▶ AVAILABLE DATA:
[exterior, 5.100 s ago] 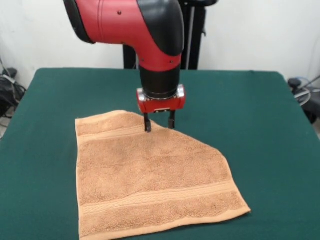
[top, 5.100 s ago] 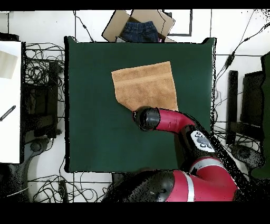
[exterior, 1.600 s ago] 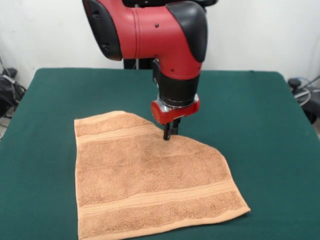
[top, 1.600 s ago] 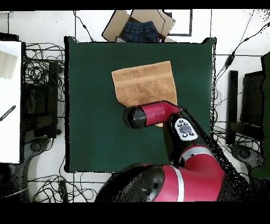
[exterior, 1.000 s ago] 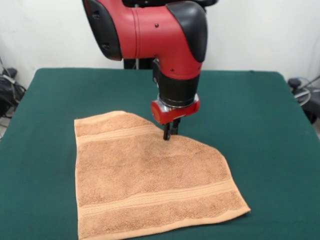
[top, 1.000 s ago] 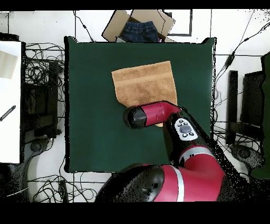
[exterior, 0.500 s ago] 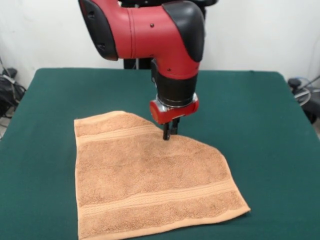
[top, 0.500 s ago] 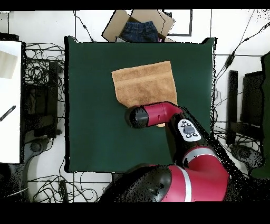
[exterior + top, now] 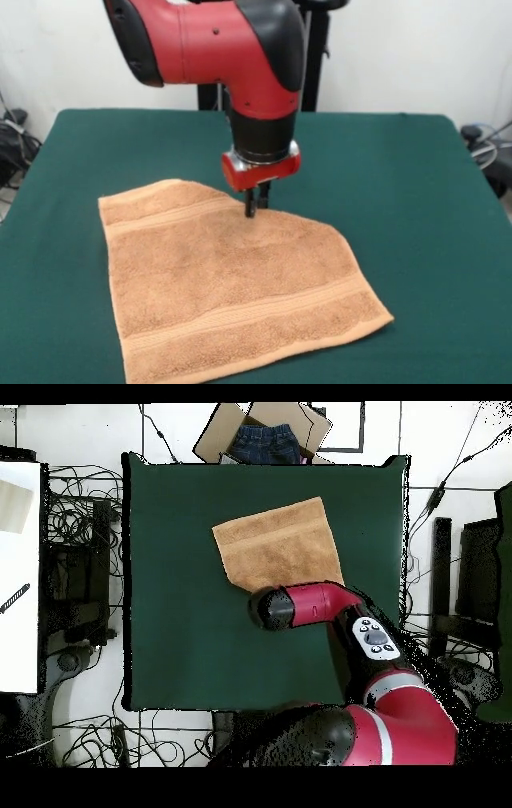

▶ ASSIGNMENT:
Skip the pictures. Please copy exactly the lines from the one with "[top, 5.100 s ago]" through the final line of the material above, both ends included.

▶ REPLY:
[top, 5.100 s ago] 
[exterior, 1.600 s ago] 
[top, 1.600 s ago] 
[exterior, 1.000 s ago] 
[top, 1.000 s ago] 
[exterior, 0.500 s ago] 
[top, 0.500 s ago] 
[exterior + top, now] 

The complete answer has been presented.